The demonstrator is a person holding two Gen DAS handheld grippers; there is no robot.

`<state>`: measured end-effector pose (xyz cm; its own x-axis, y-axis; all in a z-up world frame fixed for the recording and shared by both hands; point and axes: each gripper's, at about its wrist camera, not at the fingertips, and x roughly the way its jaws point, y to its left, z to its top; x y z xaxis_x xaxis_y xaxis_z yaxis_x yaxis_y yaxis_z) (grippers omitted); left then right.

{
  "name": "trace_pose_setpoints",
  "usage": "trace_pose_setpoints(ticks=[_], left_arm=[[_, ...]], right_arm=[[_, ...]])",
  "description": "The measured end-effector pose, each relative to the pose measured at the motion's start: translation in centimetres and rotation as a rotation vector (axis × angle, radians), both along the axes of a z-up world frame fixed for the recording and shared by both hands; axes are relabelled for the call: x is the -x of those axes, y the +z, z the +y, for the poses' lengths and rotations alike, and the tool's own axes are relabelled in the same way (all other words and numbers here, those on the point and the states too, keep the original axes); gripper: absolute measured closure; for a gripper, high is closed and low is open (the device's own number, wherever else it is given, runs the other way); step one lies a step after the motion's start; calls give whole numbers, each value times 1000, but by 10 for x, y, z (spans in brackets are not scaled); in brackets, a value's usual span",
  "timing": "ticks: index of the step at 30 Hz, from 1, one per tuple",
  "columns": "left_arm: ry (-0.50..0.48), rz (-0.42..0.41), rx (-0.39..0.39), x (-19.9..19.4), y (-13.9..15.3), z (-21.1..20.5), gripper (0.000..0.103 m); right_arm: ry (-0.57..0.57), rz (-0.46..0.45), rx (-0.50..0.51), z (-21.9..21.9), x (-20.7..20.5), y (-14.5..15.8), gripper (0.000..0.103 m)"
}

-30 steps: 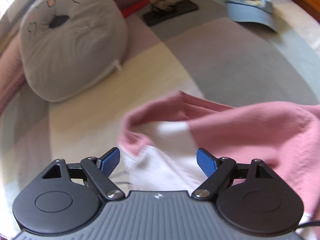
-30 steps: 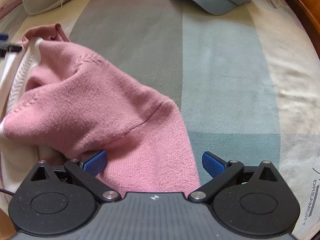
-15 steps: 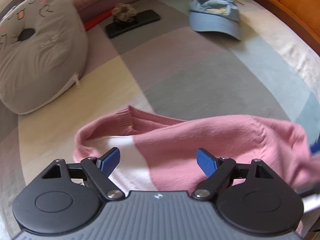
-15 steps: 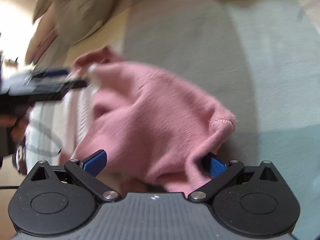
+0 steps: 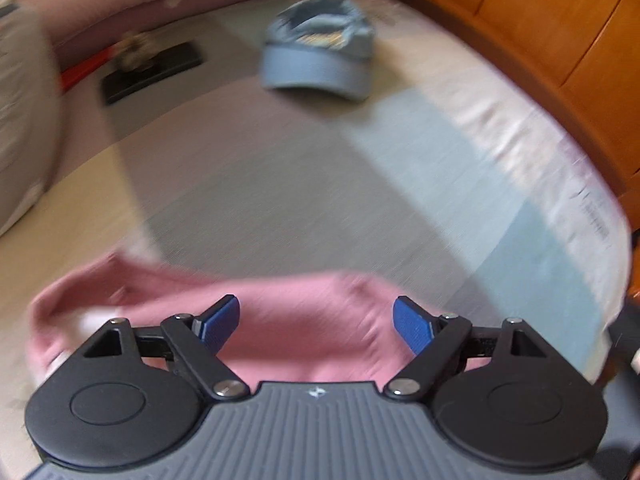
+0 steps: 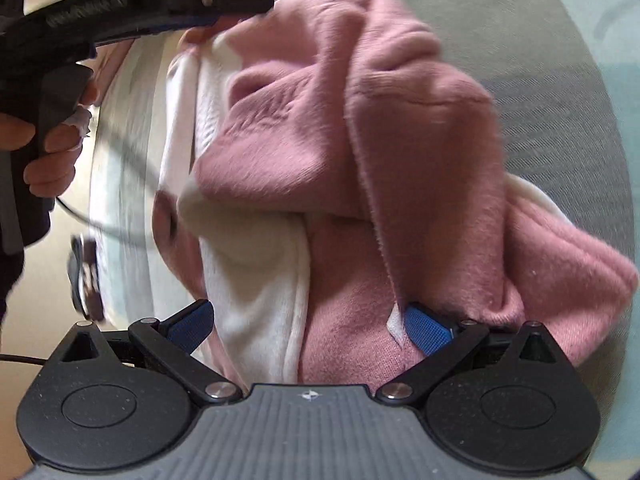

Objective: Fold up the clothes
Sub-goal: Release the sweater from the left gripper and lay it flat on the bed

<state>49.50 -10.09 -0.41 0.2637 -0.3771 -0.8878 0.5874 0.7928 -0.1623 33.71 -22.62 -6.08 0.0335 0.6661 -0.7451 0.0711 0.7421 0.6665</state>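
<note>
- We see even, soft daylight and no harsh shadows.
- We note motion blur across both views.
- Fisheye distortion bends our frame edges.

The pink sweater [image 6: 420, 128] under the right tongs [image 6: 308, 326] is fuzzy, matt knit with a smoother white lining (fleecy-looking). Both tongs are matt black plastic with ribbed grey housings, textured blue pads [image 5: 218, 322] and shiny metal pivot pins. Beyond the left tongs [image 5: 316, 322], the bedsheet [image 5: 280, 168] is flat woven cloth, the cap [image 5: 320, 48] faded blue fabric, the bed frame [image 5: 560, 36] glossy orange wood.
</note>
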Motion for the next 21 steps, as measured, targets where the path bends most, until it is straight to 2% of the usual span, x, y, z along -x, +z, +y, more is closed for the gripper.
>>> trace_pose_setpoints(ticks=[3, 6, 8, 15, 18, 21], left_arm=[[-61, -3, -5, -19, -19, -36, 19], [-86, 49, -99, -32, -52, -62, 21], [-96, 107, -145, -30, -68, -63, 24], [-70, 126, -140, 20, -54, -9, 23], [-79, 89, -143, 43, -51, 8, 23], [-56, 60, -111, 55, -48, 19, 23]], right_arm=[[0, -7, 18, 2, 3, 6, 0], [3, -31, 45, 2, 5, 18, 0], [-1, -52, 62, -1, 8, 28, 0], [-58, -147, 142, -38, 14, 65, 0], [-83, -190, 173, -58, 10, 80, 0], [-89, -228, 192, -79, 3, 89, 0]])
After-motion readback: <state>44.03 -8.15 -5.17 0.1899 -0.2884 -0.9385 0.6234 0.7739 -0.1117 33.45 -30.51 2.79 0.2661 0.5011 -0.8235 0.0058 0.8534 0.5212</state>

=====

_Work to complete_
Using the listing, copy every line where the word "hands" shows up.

_Written reply_
`<state>`: measured end-effector pose (xyz cm; its own x-axis, y-axis; all in a z-up world frame fixed for the recording and shared by both hands; point and axes: each gripper's, at about its wrist camera, not at the fingertips, and x roughly the way its jaws point, y to its left, z to its top; x y z xaxis_x xaxis_y xaxis_z yaxis_x yaxis_y yaxis_z) (grippers omitted); left then right.
  "description": "The measured end-effector pose, each relative to the pose measured at the motion's start: translation in centimetres and rotation as a rotation vector (axis × angle, radians), both along the axes of a z-up world frame fixed for the recording and shared by both hands; axes are relabelled for the call: x is the -x of those axes, y the +z, z the +y, for the poses' lengths and rotations alike, and the tool's own axes are relabelled in the same way (all other words and numbers here, those on the point and the states too, keep the original axes); gripper: absolute measured closure; for a gripper, high is closed and low is open (the device's own number, wherever else it is given, runs the other way); step one lies a step after the motion's start; calls give whole numbers, each value times 1000, but by 10 for x, y, z (spans in brackets are not scaled); in brackets, a value's usual span",

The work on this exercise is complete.